A COLONY OF BACTERIA IS GROWN UNDER IDEAL CONDITIONS IN A LAB SO THAT THE POPULATION INCREASES EXPONENTIALLY WITH TIME. At the end of the three hours, there are 10,000 bacteria. At the end of the 5 hours, there are 40,000 bacteria. How many bacteria were present initially?

I was planning to use Y=P(O)e^kt
but I'm not sure how to set it up.

Y(5)=40,000=Pe^5k

y(3)=10,000=Pe^3k

divide one equation by the other

4=e^2k solve for k. Put it back in, and solve for P(O)

There is an easier way. From the data, one can see that population doubles each hour.

Sure, use y = Po e^kt

when t = 3:
10,000 = Po e^3k
ln 10,000 = ln Po + 3k ln e but ln e is 1
so
ln 10,000 = ln Po + 3 k
similarly
ln 40,000 = ln Po + 5 k

subtract
ln 10,000 -ln 40,000 = -2 k

ln (10,000/40,000) = -2k
-1.386 = -2k
k = .693

then back
10,000 = Po e^(2.0794)
Po = 1250

To solve this problem, you can set up an exponential growth equation using the given information.

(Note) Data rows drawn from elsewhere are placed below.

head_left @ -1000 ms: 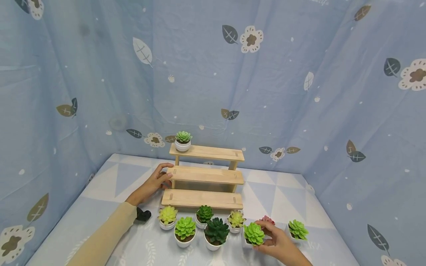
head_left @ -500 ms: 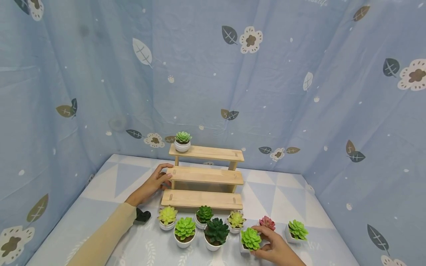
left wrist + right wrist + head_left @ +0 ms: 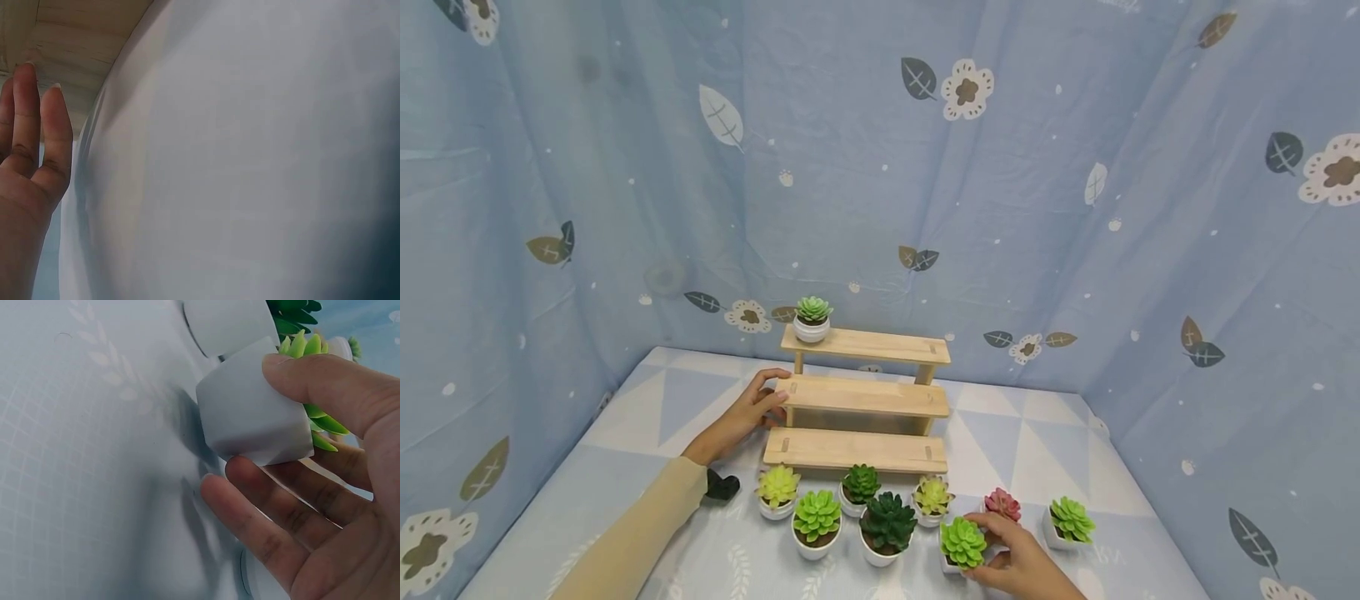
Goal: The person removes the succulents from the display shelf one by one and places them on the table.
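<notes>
My right hand (image 3: 1018,560) holds a bright green potted succulent (image 3: 962,543) near the table's front. In the right wrist view, its white angular pot (image 3: 256,406) sits between the thumb and the fingers. My left hand (image 3: 758,407) grips the left end of the middle board of a three-tier wooden plant stand (image 3: 865,395), with thumb and forefinger at the board's edge. Left-hand fingers (image 3: 56,128) reach under the wood in the left wrist view. One light green succulent (image 3: 812,319) in a white pot stands at the top board's left end.
Before the stand are potted succulents: two yellow-green (image 3: 777,490) (image 3: 932,498), one bright green (image 3: 816,521), two dark green (image 3: 860,485) (image 3: 887,525). A red succulent (image 3: 1002,504) and another green one (image 3: 1070,522) stand right. A black object (image 3: 722,486) lies by the left sleeve.
My right hand has moved left and slightly toward the front with the bright green succulent, so more of the red succulent shows. The left hand stays on the stand.
</notes>
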Motion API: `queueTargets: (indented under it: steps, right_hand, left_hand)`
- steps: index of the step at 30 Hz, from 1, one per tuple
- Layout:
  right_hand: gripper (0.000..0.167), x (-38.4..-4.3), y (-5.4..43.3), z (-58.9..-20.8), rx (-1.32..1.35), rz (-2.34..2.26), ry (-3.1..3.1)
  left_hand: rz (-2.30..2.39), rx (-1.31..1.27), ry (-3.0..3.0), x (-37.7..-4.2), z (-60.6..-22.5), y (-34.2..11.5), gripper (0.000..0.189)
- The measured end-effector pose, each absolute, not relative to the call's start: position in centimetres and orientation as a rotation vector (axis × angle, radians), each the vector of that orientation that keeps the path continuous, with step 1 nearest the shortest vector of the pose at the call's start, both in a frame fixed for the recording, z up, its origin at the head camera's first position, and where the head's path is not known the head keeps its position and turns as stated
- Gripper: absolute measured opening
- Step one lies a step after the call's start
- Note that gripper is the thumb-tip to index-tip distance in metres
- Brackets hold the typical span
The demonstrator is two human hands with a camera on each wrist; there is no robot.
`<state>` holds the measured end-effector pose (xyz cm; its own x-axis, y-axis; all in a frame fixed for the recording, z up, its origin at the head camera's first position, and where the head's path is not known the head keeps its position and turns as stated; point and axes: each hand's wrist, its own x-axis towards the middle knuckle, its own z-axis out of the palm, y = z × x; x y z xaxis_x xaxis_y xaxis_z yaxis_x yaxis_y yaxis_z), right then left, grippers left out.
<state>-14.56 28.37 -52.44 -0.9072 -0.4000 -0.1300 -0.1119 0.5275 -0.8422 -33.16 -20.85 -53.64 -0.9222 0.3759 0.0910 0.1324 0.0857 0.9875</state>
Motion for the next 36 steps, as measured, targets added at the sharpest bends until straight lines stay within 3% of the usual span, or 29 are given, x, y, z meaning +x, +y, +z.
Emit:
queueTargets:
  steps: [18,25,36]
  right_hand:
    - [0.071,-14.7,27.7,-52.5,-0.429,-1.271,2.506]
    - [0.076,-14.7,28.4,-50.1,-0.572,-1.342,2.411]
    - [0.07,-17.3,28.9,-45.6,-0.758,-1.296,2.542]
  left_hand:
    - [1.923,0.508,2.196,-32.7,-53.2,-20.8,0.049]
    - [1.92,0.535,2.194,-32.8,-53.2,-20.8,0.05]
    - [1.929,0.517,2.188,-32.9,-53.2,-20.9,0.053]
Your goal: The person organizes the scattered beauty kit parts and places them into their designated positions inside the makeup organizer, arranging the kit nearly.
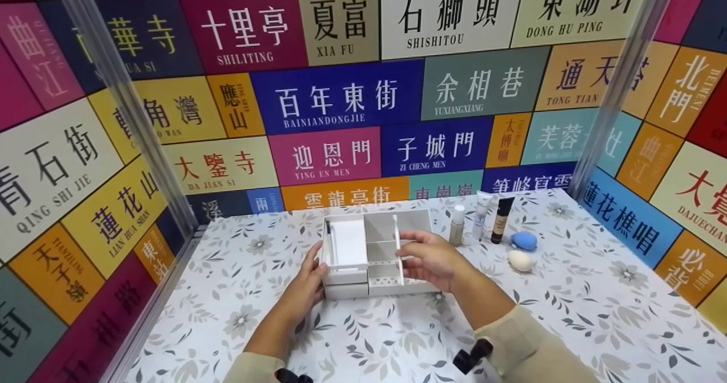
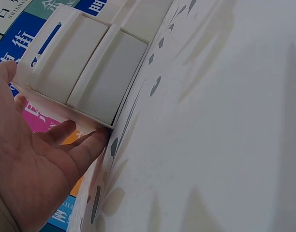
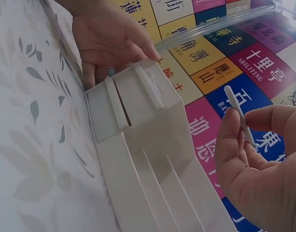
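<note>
A white desktop organizer (image 1: 346,289) with two small drawers and several open compartments stands on the table. My left hand (image 1: 306,283) rests against its left side, the fingertips touching the lower edge in the left wrist view. Above the right compartments, my right hand (image 1: 434,261) pinches a slim white stick (image 3: 241,115) with a rounded end between thumb and fingers. The stick's lower end is partly hidden by the fingers, so I cannot tell its kind. A thin dark-tipped stick (image 1: 329,230) lies in the organizer's upper left tray.
Right of the organizer stand a small bottle (image 1: 456,227) with a white cap, a pale tube (image 1: 480,218) and a black-and-tan tube (image 1: 502,221). A blue egg-shaped sponge (image 1: 523,240) and a cream one (image 1: 519,261) lie beside them. Patterned walls border the flower-print table (image 1: 244,320).
</note>
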The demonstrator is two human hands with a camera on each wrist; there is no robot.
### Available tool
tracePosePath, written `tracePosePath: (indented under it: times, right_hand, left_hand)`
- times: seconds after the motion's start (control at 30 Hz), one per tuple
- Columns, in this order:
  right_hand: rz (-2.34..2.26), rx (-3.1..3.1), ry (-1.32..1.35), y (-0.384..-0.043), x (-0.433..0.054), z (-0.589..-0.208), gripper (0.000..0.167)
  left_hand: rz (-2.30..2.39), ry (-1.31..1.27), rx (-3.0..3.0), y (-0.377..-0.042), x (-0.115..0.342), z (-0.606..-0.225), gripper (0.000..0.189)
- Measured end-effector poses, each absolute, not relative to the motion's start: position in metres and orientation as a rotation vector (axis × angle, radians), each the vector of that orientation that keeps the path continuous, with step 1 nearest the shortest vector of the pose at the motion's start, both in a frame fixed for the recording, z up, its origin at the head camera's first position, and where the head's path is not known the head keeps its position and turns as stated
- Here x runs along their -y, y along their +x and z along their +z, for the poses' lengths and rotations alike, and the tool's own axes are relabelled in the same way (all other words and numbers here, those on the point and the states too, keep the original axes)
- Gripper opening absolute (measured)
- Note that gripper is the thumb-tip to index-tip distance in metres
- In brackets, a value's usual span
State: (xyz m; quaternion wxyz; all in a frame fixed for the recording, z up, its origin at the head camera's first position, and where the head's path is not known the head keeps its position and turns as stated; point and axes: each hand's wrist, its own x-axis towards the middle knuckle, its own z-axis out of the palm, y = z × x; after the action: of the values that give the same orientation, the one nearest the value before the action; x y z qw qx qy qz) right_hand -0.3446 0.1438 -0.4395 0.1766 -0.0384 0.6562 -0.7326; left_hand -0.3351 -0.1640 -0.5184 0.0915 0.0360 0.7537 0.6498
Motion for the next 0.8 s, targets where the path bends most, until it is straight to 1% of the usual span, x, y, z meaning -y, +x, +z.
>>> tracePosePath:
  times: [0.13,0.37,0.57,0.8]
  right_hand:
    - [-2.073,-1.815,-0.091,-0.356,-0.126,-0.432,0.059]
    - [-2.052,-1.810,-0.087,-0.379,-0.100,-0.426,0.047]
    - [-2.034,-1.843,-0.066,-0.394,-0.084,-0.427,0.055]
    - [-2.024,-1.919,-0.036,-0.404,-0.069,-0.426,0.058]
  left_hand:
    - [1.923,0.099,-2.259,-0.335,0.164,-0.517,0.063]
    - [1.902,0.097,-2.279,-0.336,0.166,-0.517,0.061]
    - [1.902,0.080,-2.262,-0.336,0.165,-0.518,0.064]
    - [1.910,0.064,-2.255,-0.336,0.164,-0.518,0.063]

The equation you mentioned, Y = P(0) e^(kt), can be used here.

In this equation:
- Y represents the final population count.
- P(0) represents the initial population count.
- e is Euler's number, approximately 2.71828 (a mathematical constant).
- k is the growth rate constant.
- t represents the time (in this case, in hours).

Let's plug in the given information to find the values of P(0) and k:

At the end of 3 hours, Y = 10,000.
At the end of 5 hours, Y = 40,000.

We can set up two equations using this data:

Equation 1: 10,000 = P(0) e^(3k)
Equation 2: 40,000 = P(0) e^(5k)

Now, we need to solve these two equations simultaneously to find the values of P(0) and k. We can do this by dividing Equation 2 by Equation 1:

40,000 / 10,000 = (P(0) e^(5k)) / (P(0) e^(3k))
4 = e^(5k - 3k)
4 = e^(2k)

Next, take the natural logarithm (ln) of both sides of the equation to isolate the exponent:

ln(4) = ln(e^(2k))
ln(4) = 2k

Now, solve for k by dividing both sides of the equation by 2:

k = ln(4) / 2

Substitute the value of k back into Equation 1 to find P(0):

10,000 = P(0) e^(3 * (ln(4) / 2))

Simplify the equation:

10,000 = P(0) e^(3ln(4) / 2)
10,000 = P(0) e^(ln(4^3) / 2)
10,000 = P(0) e^(ln(64) / 2)
10,000 = P(0) e^(3/2 ln(2))
10,000 = P(0) e^(1.03972) [approximately]

Now, solve for P(0) by dividing both sides of the equation by e^(1.03972):

P(0) = 10,000 / e^(1.03972)

Calculate the approximate value:

P(0) ≈ 10,000 / 2.82536
P(0) ≈ 3,542

Therefore, the initial population of bacteria was approximately 3,542.

To solve this exponential growth problem, you can use the formula for exponential growth:

N(t) = N₀ * e^(k * t)

In the given problem, we have two data points:

At t = 3 hours, N(3) = 10,000 bacteria.
At t = 5 hours, N(5) = 40,000 bacteria.

To find the initial population of bacteria (N₀), you need to solve the system of equations formed by substituting these values into the formula:

Equation 1: 10,000 = N₀ * e^(3k)
Equation 2: 40,000 = N₀ * e^(5k)

Now, we can solve this system step by step:

Step 1: Divide Equation 2 by Equation 1:

40,000 / 10,000 = (N₀ * e^(5k)) / (N₀ * e^(3k))

4 = e^(5k - 3k)

Step 2: Simplify:

4 = e^(2k)

Step 3: Take the natural logarithm (ln) of both sides:

ln(4) = ln(e^(2k))

Step 4: Use the property of logarithms:

ln(4) = 2k * ln(e)

Since ln(e) = 1, we have:

ln(4) = 2k

Step 5: Solve for k:

k = ln(4) / 2

Step 6: Substitute k back into Equation 1 to find N₀:

10,000 = N₀ * e^(3 * (ln(4) / 2))

Simplifying:

10,000 = N₀ * e^(3 * ln(2))

10,000 = N₀ * e^(ln(8))

10,000 = N₀ * 8

Dividing both sides by 8:

N₀ = 10,000 / 8

N₀ = 1250

Therefore, the initial population of bacteria was 1250.